Pauline Schafer is the Education Manager at the REACH Museum. She says the pandemic has changed the way the museum interacts with people.
"It's changed every part of our lives. You cant go back and un-change that. It's not ever going to go back to what it was like before. I think that's okay because we learned so much," said Schafer.
Learning is what they're all about.
They used the time they were closed to examine how they served their audience and connected with educators. They readjusted and have figured out how to reach people virtually and expand their capability to reach more kids using technology.
"You feel at first that it's a drawback. That you're limited. But then you realize that you're able to reach people a little more personally," said Schafer.
Though they've thrived on new platforms, there's nothing like seeing visitors in person.
"The interaction between the visitors, educators, and the docents is such a big part of it. You know, we're here to tell the stories of Mid-Columbia and all of its people, history, and the land itself," said Schafer.
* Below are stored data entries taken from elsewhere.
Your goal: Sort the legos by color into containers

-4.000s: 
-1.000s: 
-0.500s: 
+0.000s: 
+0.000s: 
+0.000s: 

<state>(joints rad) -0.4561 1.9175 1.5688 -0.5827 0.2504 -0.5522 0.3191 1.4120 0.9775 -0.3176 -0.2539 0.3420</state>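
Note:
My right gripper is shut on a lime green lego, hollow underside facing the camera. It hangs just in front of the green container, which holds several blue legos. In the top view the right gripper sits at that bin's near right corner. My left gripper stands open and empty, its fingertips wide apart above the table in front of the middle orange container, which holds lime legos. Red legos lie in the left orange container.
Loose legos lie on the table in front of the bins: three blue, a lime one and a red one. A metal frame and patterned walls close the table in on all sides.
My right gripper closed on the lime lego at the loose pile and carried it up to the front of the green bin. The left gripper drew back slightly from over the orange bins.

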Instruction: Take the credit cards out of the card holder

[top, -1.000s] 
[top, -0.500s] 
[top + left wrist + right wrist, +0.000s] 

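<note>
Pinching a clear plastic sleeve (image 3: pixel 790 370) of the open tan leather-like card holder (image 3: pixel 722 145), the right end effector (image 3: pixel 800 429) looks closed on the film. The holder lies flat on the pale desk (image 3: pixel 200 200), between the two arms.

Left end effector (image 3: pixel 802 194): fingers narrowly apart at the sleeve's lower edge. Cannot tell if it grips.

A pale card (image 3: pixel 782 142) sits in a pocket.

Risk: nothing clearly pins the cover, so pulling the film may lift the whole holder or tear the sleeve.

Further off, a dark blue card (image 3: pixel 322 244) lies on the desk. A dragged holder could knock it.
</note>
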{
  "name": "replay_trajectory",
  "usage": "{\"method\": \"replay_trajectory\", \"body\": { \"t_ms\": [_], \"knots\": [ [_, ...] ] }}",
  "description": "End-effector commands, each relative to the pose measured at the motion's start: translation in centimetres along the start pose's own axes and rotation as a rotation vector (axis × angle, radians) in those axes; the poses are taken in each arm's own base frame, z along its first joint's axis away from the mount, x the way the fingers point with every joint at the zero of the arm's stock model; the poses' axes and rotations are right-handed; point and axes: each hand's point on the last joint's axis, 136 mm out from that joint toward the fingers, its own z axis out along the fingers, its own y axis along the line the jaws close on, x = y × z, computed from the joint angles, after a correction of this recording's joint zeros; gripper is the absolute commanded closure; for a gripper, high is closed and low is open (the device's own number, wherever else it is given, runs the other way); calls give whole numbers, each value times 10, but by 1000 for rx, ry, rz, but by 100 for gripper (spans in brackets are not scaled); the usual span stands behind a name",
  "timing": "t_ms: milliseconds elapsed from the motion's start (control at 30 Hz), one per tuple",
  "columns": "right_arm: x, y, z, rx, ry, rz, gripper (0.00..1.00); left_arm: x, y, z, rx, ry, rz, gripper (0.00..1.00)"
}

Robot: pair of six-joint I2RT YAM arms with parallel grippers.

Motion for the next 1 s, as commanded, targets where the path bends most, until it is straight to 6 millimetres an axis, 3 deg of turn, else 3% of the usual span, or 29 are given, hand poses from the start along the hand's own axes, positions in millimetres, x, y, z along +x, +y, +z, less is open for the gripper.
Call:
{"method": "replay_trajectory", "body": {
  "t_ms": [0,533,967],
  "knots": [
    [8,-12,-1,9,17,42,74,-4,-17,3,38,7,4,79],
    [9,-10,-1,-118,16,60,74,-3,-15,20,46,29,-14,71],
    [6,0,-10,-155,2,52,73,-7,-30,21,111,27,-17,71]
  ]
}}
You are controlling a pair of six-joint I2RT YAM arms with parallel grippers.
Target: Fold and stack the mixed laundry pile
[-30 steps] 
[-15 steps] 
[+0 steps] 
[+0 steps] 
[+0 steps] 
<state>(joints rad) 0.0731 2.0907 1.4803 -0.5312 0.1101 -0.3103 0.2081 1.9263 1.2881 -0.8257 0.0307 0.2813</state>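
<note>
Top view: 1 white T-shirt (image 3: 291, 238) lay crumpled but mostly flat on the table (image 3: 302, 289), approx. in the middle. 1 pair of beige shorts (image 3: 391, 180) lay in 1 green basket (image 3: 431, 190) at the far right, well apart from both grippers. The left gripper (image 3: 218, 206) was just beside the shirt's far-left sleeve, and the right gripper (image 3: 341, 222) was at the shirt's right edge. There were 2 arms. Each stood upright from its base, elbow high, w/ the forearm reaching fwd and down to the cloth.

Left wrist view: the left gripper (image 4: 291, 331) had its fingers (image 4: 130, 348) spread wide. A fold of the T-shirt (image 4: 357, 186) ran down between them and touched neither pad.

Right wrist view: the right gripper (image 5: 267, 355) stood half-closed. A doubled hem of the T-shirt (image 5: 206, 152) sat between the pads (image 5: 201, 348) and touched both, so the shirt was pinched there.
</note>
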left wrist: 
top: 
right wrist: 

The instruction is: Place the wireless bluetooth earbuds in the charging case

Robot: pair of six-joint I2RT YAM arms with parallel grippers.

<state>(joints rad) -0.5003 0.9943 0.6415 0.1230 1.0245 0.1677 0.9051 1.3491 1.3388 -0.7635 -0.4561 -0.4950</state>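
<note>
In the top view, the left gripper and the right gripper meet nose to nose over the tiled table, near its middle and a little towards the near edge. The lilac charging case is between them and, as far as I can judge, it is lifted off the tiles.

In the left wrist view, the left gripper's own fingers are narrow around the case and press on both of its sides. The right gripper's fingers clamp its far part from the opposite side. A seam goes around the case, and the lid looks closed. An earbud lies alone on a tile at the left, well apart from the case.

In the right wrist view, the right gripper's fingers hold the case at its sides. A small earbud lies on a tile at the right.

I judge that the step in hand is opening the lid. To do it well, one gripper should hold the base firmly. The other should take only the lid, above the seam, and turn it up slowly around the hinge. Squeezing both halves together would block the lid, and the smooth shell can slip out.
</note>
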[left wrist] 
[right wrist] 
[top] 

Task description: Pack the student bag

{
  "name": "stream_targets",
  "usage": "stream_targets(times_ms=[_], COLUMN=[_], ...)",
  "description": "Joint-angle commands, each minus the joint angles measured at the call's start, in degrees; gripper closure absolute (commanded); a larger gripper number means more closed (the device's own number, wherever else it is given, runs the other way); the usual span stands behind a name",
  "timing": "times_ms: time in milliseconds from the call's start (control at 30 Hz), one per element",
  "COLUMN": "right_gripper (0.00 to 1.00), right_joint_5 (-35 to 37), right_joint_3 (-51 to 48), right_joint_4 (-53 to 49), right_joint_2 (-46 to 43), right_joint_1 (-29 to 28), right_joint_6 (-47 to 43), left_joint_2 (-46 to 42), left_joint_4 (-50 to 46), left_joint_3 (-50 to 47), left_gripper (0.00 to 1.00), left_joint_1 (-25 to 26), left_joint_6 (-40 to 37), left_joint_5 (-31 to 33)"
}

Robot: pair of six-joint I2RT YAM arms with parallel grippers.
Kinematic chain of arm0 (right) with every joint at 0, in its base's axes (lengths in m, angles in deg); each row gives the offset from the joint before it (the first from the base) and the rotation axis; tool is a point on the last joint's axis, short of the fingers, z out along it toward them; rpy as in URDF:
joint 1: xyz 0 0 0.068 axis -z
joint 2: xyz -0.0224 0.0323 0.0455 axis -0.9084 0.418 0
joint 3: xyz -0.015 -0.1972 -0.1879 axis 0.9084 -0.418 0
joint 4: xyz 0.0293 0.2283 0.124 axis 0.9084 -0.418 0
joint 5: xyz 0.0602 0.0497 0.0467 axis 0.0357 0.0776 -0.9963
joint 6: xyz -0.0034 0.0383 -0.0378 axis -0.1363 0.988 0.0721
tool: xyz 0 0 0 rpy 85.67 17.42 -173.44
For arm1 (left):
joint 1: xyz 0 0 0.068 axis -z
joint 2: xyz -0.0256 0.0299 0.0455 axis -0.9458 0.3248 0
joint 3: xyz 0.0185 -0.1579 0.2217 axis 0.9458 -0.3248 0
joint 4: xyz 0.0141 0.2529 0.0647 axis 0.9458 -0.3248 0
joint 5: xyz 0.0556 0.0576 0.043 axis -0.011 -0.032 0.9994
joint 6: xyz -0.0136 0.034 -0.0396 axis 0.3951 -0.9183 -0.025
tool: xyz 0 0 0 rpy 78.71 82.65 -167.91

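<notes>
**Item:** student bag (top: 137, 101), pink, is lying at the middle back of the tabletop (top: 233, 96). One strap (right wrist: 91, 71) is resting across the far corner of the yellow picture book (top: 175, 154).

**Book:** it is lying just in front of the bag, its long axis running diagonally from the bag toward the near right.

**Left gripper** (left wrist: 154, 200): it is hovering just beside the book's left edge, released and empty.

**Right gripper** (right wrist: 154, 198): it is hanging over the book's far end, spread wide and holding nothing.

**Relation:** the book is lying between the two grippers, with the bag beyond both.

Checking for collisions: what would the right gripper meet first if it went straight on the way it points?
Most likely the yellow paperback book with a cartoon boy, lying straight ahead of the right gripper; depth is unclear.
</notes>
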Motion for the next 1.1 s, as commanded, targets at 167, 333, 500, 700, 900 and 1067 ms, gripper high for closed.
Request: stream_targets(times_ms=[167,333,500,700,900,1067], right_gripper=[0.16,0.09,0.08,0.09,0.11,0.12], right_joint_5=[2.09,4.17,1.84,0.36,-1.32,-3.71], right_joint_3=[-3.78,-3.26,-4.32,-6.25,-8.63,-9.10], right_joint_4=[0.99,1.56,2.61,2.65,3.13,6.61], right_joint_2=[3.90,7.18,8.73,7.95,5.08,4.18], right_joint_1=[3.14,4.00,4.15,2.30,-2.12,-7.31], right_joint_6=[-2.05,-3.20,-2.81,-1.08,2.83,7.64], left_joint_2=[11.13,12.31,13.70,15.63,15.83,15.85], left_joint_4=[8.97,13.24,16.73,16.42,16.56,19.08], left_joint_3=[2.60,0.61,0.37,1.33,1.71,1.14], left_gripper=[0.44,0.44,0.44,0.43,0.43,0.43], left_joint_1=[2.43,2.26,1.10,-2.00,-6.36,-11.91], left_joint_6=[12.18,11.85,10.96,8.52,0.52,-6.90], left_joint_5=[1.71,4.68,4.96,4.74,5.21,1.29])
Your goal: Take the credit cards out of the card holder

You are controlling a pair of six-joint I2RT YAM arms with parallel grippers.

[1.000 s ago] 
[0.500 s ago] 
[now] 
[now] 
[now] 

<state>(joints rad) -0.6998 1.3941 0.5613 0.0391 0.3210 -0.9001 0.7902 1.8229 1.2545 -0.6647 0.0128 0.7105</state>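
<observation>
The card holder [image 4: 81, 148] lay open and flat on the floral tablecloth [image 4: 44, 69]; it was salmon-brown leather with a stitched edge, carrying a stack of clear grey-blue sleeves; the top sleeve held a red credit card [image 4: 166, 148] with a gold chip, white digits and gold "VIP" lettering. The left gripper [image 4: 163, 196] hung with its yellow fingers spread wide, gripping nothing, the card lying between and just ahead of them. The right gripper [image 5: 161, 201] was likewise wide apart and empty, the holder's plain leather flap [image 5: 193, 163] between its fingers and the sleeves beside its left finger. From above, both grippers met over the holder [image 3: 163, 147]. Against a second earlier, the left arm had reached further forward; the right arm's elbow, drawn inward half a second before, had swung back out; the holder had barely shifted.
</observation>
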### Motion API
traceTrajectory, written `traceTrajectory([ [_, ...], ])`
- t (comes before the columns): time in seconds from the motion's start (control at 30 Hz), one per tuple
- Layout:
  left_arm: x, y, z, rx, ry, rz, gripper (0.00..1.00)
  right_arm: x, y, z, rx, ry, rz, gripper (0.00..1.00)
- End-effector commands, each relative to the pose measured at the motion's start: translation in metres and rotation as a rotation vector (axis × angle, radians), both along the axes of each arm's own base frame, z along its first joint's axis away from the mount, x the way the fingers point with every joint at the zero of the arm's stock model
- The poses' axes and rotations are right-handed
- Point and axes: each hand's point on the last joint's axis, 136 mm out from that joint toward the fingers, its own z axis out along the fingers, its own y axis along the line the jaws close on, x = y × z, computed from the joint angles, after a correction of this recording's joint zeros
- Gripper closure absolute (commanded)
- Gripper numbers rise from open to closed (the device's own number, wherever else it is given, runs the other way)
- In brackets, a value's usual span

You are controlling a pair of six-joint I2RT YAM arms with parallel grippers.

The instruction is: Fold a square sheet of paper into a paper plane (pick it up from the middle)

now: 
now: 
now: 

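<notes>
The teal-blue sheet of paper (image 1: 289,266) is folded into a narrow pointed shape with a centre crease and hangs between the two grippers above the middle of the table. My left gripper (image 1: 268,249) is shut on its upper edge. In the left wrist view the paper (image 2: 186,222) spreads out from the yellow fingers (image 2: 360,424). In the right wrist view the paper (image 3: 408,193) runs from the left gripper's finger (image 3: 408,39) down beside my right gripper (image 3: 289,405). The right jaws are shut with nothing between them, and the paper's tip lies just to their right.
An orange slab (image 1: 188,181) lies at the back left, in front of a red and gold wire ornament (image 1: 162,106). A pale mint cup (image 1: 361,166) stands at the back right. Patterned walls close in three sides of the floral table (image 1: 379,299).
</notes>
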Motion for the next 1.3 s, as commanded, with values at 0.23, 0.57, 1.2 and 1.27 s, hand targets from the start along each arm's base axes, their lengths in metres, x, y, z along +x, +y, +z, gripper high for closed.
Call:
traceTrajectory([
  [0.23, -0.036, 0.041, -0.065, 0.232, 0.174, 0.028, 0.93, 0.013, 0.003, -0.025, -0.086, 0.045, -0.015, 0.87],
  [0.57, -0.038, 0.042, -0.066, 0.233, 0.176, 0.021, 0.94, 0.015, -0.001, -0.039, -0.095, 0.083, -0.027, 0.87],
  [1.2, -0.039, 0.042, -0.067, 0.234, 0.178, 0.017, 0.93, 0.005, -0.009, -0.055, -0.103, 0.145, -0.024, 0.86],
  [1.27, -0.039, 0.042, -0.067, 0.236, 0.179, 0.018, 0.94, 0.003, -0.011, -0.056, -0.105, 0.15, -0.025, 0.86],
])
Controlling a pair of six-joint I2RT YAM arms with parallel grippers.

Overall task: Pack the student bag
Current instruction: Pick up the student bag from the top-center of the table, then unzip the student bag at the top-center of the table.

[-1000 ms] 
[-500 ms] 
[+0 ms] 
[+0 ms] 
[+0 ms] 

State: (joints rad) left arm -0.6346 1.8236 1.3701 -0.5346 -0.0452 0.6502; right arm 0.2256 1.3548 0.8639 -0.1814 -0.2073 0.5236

Even though the REACH has been closed since March 17th of 2020, they're not letting that get them down. In fact, it's now part of their story.
"No matter what life throws at us, we're here to tell stories. So there's always a good response we can give," said Schafer.
Now, they're looking forward to continuing to provide educational opportunities virtually and in person.
"We are working our hardest to make this a safe and welcoming environment for as many visitors as we can," said Schafer.
The museum will be open Fridays Saturdays and Sundays through April and May.